Outside -90/+90 degree range: pygmt.info()/gmt info output for geographic data and -I option in polar latitudes

Hi all

I am generating a set of maps using pygmt.info( data=myGeoDataFrame, spacing=4 ) to set the region. Now, one of the features I am plotting has vertices around -88.8˚S, resulting in a -R-48/128/-92/-76 region definition. As I parse this straight into pygmt.coast() and a Mercator projection, pygmt rightly complains about -92 being outside the -90/+90 degree range (this is for global features, so currently I am not worried too much about the projection).

As the geodataframe has an EPSG:4326 projection, I would have assumed that pygmt.info() is clever enough to just give -90 as southern boundary. The same happens also with OGR_GMT-formatted data ( @Je4326 in header) and gmt info.
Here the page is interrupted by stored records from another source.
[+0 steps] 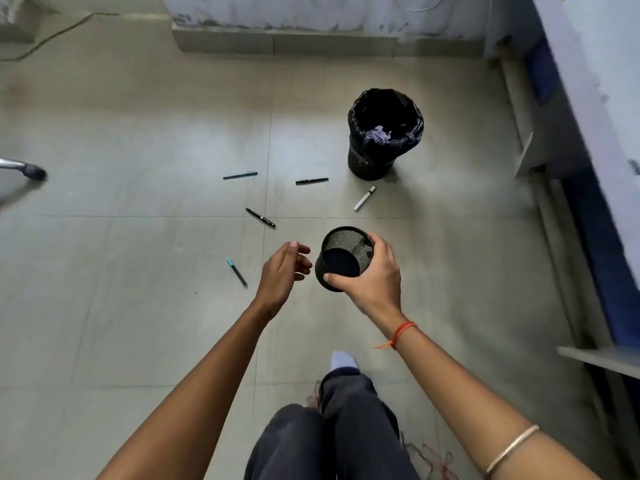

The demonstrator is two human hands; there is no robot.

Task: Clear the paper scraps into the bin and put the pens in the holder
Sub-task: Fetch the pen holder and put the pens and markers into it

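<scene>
Here, two hands above a floor.
Right hand grips the tilted holder; left hand, just beside it, is loosely curled, holding nothing. Pens lie beyond.
</scene>
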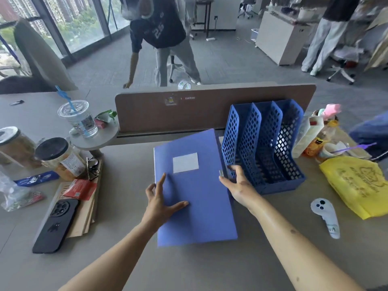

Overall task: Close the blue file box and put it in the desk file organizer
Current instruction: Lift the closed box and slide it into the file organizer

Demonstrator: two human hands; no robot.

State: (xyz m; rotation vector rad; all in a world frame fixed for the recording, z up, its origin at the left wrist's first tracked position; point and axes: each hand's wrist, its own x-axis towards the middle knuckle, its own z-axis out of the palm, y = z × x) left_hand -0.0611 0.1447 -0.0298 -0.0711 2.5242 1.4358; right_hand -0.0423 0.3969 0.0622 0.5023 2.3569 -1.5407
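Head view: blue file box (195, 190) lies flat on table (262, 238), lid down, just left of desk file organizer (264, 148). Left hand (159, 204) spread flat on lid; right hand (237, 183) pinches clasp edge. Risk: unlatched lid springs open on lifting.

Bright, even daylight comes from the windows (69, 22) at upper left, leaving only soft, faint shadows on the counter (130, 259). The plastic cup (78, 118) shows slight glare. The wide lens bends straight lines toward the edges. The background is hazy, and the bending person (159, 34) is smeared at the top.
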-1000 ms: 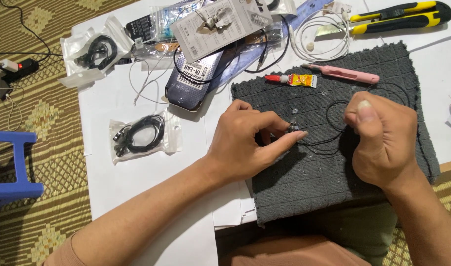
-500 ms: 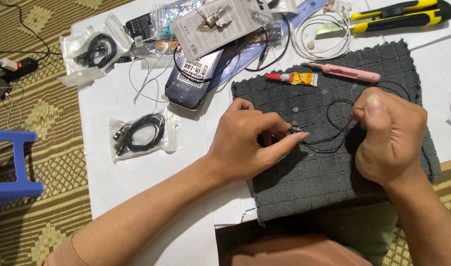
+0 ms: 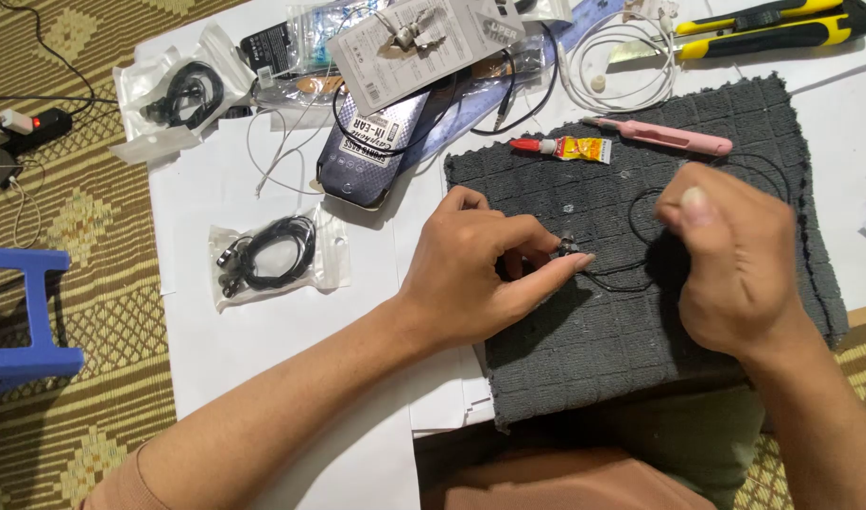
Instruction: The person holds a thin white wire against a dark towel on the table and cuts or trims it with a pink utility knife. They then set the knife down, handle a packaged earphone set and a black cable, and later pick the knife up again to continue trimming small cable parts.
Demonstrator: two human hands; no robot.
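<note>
My left hand point(image 3: 480, 269) rests on a dark grey knitted cloth point(image 3: 584, 340) and pinches a small black earbud piece point(image 3: 569, 247) between thumb and fingertips. A thin black cable point(image 3: 631, 283) runs from that piece across the cloth toward my right hand point(image 3: 735, 255), which is closed in a loose fist just above the cloth, its fingers curled over the cable; whether it grips the cable is hidden. A small red and yellow glue tube point(image 3: 565, 147) and a pink-handled tool point(image 3: 669, 138) lie at the cloth's far edge.
On the white sheet point(image 3: 225, 349) lie bagged black earphones point(image 3: 267, 253), another bag point(image 3: 178, 94), packaging cards point(image 3: 414, 38) and a white cable coil point(image 3: 622, 57). A yellow and black utility knife point(image 3: 773, 24) sits far right. A blue stool point(image 3: 26, 312) stands left on the patterned mat.
My right hand has moved slightly up and to the right over the cloth. My left hand keeps its pinch on the earbud piece in the same place.
</note>
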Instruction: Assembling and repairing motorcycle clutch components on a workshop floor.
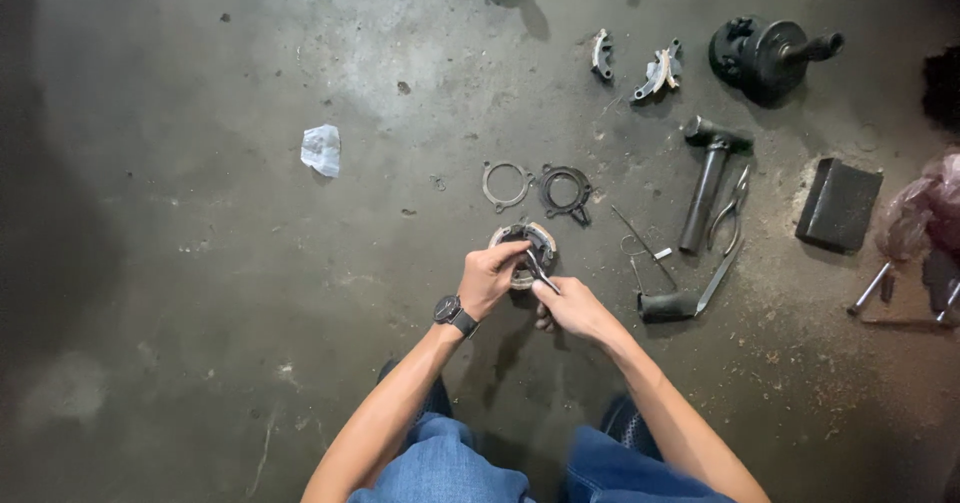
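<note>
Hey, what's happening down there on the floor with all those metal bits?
A person crouches over a concrete floor, working on a small round metal assembly. The left hand, a watch on its wrist, steadies the part, while the right hand holds a thin metal tool against it. Just beyond lie two flat ring-shaped plates. To the right are a hammer, pliers, a dark block, two curved shoes and a dark hub.
</note>
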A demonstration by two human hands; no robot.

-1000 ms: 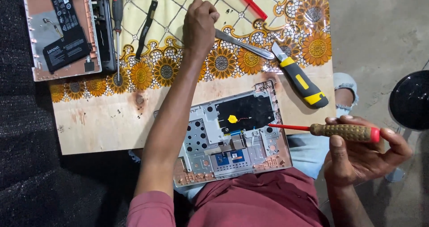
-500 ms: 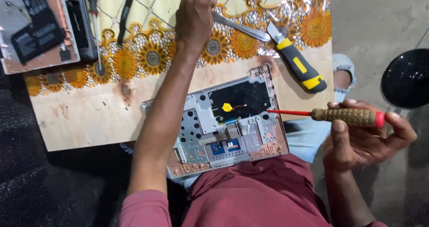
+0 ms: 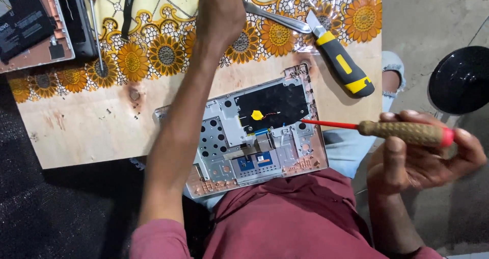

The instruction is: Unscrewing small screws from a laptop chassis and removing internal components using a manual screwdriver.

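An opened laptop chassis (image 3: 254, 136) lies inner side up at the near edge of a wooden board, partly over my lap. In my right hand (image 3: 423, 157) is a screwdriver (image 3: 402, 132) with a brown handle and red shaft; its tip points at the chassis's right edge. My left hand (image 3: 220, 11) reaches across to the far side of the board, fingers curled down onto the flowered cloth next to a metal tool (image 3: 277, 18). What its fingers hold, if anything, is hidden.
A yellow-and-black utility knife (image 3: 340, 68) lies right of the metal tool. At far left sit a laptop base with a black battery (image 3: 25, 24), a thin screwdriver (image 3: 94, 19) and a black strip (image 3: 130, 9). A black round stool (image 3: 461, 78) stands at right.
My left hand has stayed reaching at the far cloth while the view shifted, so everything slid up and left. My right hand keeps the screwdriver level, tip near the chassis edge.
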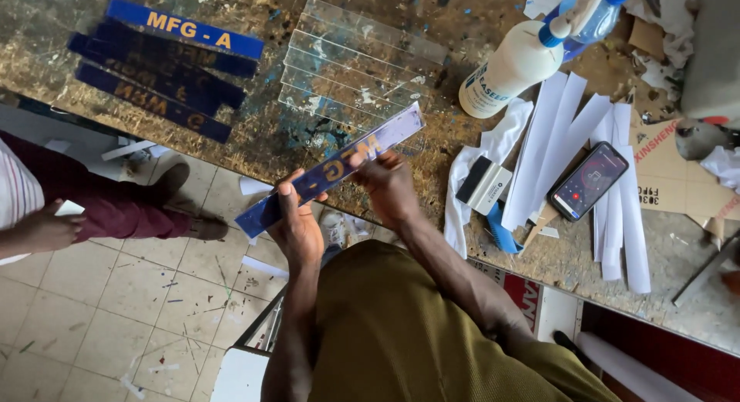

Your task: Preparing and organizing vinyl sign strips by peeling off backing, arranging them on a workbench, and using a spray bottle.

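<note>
Looking down, I see the scarred workbench (254, 144) filling the view, clear acrylic strips (354, 59) fanned beside a stack of blue lettered strips (158, 63). Held over its edge is one long blue strip (331, 169), tilted. My left hand (297, 225) curls around its lower half, thumb pressed on top; my right hand (389, 182) pinches the upper part. A white spray bottle (512, 67) and phone (587, 180) lie well apart.
</note>
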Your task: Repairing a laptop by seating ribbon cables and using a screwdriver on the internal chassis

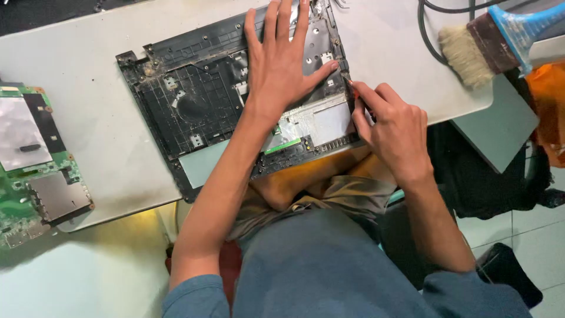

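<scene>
While the left hand [276, 65] lay flat and spread on the inner side of a black laptop palmrest shell [194, 100], its grip was fully open: four fingers stretched up toward the far edge, the thumb angled out to the right rim, and nothing was clasped in it. It only pressed down on the plastic and the metal plate beneath the palm.

The right hand [394, 129] sat just beside the shell's right edge with its grip closed tight. Thumb and forefinger pinched a thin tool with a red and black handle [355, 94], most of it hidden by the fingers; its tip met the shell's rim close to the left thumb. What kind of tool it was could not be told.

The shell lay upside down and slightly tilted on a pale surface [94, 129], its near edge hanging over the person's lap. A silvery touchpad plate [321, 122] showed near the right hand.

On the left end of the surface lay a green circuit board [35, 171], well apart from both hands. At the far right corner rested a paintbrush with a blue handle [488, 38], next to black cables [426, 29].
</scene>
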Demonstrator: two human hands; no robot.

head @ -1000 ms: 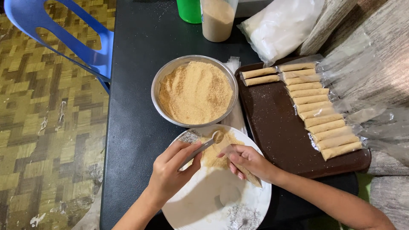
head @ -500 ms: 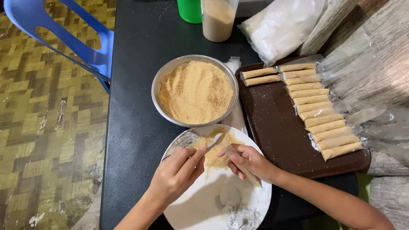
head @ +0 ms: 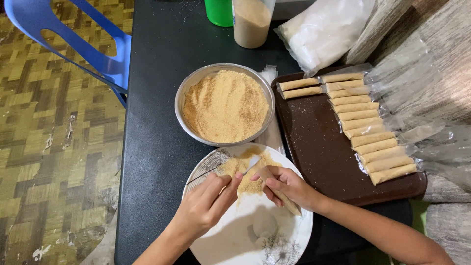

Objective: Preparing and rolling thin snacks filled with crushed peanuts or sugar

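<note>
My left hand (head: 206, 208) grips a small spoon (head: 249, 167) whose tip rests in a pile of tan powder (head: 243, 172) on a white plate (head: 235, 240). My right hand (head: 289, 186) holds a narrow clear plastic tube bag (head: 277, 189), partly filled with powder, slanted over the plate with its open end next to the spoon tip. Just beyond the plate stands a metal bowl (head: 194, 86) full of the same tan powder.
A dark brown tray (head: 319, 147) at the right carries several filled tube bags (head: 365, 125) in a row. A jar of powder (head: 251, 22), a green cup (head: 219, 12) and a white bag (head: 326, 29) stand at the back. A blue chair (head: 78, 44) is at left.
My left hand has drawn the spoon back across the plate and returned it to the powder pile by the tube's mouth. My right hand has kept the tube in place.
</note>
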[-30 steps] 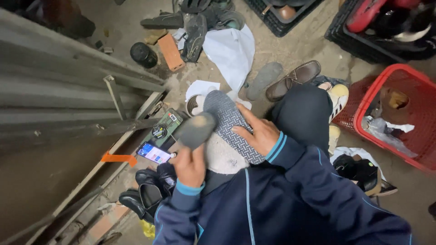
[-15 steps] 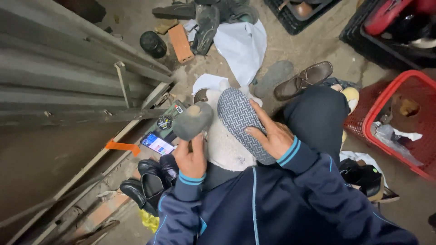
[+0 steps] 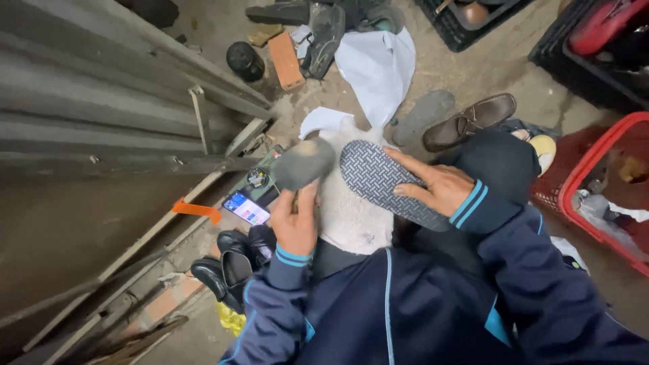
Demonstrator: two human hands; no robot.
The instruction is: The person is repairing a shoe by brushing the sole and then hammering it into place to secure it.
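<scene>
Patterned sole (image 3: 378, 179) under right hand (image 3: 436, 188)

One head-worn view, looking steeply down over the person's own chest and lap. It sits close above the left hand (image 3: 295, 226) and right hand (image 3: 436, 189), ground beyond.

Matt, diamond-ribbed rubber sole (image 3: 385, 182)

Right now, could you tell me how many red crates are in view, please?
2: one red crate beside the right-hand knee, another red crate in the top corner, partly cropped. More may be hidden.
</scene>
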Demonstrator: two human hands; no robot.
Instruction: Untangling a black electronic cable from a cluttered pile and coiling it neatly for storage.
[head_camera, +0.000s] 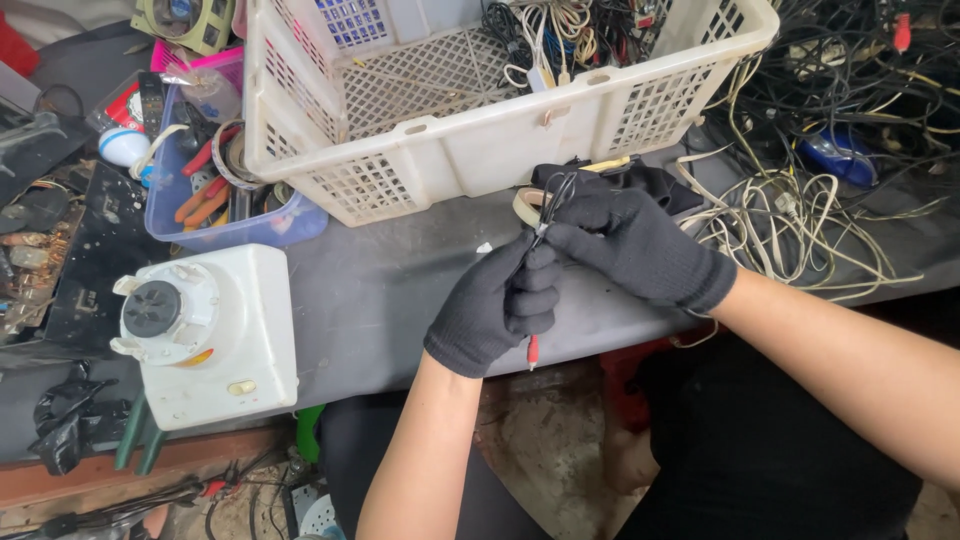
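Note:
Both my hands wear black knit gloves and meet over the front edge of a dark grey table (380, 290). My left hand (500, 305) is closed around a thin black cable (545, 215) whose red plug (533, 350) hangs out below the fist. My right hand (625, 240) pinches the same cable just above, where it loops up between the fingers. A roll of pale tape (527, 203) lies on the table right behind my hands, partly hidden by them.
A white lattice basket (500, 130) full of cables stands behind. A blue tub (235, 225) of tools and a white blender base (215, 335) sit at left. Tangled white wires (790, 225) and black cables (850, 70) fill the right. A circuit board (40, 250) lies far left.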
Bug or feature request to limit the increment output of (py)gmt info for geographic data to -90/+90 degree range?

Cheers,
Christian

/edit: GMT 6.4.0_965fc97-dirty_2021.11.20, pygmt v0.5.0

You are probably not telling GMT that your data are geographic lon/lat. When I use -fg and get a region out of bounds, GMT will say this:

gmt info t.txt -I7 -fg
gmtinfo [WARNING]: Using -I caused wesn[YLO] to become < -90. Reset to -90.

-R0/35/-90/-84

[Note to self: wesn[YLO] really? You could not just write south?]. Of course, we cannot prevent you from using this with a Mercator projection and there is no “default” latitude for that anyway other than < 90. If you plan to do this then you would be better off getting the w e s n values numerically and impose your own limits.

Perhaps the Pygmt wrapper can check for this and pass the -fg flag to the API.

The same happens also with OGR_GMT -formatted data ( @Je4326 in header) and gmt info

That I may be able to fix in the core.

Thanks Paul, clear case of RTFM and being too late in the case of gmt info.

PyGMT.info() however doesn’t seem to have a flag for geographic data indeed.

For now, I’ll probably post-process the string from pygmt.info() to make sure that it is -90 < s < 90 like you suggest.

Cheers,
Christian

For completeness, I am using for now:

    region = pygmt.info( data=gdf,spacing=4)
    if region[2] < -90:
        region[2] = 89.9.
    if region[3] > 90:
        region[3] = 89.9.

[edited to include @EJFielding’s suggestion]

If you are using the Mercator projection, you will get better results if you make the maximum latitude less than 90 degrees, like 89.9 degrees.

CLI GMT master now understands the EPGS4326 in an OGR/GMT file (and hence shape files) at least, but doing this for the dataframe will need to take place in PyGMT.

Thanks @pwessel - Will test with the CLI version!

@EJFielding - much appreciated, have adopted my script & post accordingly.